Since Fernandes’ departure, Cempra has asked the FDA to respond to its proposal to expand clinical trials for Solithera, though on fewer than 9,000 patients. In February it said it would dismiss 91 of its 135 employees to cut costs by 70%, and it hired the investment bank Morgan Stanley as a strategic adviser. Its second-highest ranking executive, President David Moore, left in May to join another pharmaceutical company.

Fernandes says she has sold about half of her Cempra shares, which totaled about 250,000, according to the most recent proxy filed in April 2016. She had another 600,000 stock options at exercise prices that exceeded the company’s value in early July. Her severance includes more than $1.5 million in compensation through mid-2018, including salary, bonus and a consulting contract.

“I’ve never had enemies. I get along with all my board members,” she says. Still, Cempra’s descent has been gut-wrenching. “People were loyal. They worked hard. They were passionate.”

For now, Fernandes wants to spend time with her husband and two dogs, and visit her best friend in India and her daughter and 1-year-old grandson in Belgium.

“For me, it’s nothing about the money,” she says. “I want these two drugs approved. Even to start Cempra, I was not financially motivated. I don’t have very expensive hobbies. I’m perfectly fine.”

She remains hopeful that new leadership at the FDA under the Trump administration will help clear the path for Solithera.

“Assuming [Solithera] obtains marketing approval, the shadow of Ketek will be left behind, to bring a much needed antibiotic to the market.”


Cempra’s future

Many companies would love to have $200 million in the bank, two potentially lucrative drugs and dozens of patents. Despite Cempra’s difficulty in bringing its antibiotic Solithera and topical skin-infection drug Taksta to market in the U.S., and losses topping $360 million since 2012, its strong balance sheet gives the company options to recover.

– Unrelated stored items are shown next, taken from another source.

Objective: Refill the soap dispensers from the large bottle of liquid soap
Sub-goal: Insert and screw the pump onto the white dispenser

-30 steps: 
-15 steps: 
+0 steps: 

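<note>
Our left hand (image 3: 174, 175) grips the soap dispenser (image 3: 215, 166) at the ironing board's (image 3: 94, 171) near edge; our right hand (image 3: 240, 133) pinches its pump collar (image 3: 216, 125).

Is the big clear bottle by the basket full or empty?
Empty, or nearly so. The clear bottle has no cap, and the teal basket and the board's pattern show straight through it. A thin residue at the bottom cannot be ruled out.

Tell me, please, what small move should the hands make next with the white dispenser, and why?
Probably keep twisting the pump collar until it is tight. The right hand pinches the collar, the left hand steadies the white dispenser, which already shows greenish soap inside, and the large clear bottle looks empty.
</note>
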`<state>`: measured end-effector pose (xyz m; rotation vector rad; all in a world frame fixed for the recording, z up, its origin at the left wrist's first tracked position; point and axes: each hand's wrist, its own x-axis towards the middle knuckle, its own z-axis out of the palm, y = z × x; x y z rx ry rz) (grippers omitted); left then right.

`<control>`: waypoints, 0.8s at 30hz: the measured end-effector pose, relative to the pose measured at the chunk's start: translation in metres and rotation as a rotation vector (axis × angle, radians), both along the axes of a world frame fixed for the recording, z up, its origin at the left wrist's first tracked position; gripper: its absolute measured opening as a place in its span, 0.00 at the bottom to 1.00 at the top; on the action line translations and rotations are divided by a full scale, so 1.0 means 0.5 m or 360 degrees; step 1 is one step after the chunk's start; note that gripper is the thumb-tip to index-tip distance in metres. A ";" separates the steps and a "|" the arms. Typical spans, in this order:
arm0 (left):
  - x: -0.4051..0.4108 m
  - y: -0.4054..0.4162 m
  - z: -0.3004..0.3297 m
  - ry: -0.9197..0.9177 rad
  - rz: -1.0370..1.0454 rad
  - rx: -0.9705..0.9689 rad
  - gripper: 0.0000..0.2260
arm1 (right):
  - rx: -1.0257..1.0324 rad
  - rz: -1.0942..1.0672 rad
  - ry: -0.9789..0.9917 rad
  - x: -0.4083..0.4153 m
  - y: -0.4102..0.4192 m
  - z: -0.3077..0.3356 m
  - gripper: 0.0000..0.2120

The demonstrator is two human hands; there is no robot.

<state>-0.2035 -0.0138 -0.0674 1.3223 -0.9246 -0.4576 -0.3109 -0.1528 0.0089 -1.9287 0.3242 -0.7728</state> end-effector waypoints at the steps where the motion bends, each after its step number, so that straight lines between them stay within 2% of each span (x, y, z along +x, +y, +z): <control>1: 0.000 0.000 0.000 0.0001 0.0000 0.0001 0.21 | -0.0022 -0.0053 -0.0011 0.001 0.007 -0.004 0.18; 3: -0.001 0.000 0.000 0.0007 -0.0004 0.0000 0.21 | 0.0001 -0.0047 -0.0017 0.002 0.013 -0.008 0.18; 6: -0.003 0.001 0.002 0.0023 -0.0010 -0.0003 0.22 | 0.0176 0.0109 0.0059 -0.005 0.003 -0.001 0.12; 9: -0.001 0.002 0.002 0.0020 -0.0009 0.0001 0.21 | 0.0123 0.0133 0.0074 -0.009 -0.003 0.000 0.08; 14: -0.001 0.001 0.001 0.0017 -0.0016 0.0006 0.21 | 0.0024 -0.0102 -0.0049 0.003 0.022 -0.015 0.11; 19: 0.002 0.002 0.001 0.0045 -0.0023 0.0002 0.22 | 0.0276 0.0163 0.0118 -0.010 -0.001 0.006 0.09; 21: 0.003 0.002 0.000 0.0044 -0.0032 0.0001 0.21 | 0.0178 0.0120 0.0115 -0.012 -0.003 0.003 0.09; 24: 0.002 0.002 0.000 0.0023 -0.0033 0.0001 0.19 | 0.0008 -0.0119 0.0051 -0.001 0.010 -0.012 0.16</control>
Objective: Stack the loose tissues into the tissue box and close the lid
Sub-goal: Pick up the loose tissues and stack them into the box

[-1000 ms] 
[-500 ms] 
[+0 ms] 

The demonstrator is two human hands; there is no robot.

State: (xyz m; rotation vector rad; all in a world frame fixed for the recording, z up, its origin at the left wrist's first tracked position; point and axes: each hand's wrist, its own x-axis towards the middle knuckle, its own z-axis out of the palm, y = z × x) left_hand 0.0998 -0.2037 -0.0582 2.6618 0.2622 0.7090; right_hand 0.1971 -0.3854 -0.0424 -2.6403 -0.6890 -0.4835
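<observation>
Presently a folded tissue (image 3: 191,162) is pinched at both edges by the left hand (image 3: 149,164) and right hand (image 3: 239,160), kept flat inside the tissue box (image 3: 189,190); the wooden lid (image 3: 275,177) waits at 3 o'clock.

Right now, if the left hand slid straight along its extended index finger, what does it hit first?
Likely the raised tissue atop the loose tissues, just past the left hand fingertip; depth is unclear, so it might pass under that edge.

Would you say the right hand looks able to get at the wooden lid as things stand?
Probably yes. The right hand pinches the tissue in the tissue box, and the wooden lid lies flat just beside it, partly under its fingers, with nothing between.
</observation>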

“Companies with that much cash can shop for smaller companies with some existing compounds,” says Jeff Segal, a Greensboro neurosurgeon and former colleague of Cempra’s ex-CEO Prabhavathi Fernandes. “They are almost like a venture-capital fund that has the internal talent to scout for new drugs.”

The company still had $203 million in cash and about $7 million in long-term debt as of March 31. That reflects strong optimism that enabled Fernandes to raise more than $500 million since starting Cempra in 2006. The stock-market value in early July was about $240 million, 90% less than its peak two years ago. Its biggest holders are giant money managers Fidelity Investments, Blackrock Inc. and Vanguard Group, which owned a combined 22% as of March 31.

Cempra may reverse course dramatically, Morgan Stanley analyst Andrew Berens wrote in a May report. He says it “will likely take a different strategic direction in the next six to 12 months, which could include discontinuing Solithera for a more commercially viable product.” Taksta alone doesn’t have enough potential to carry the company, he says, so Cempra is likely to consider buying other assets.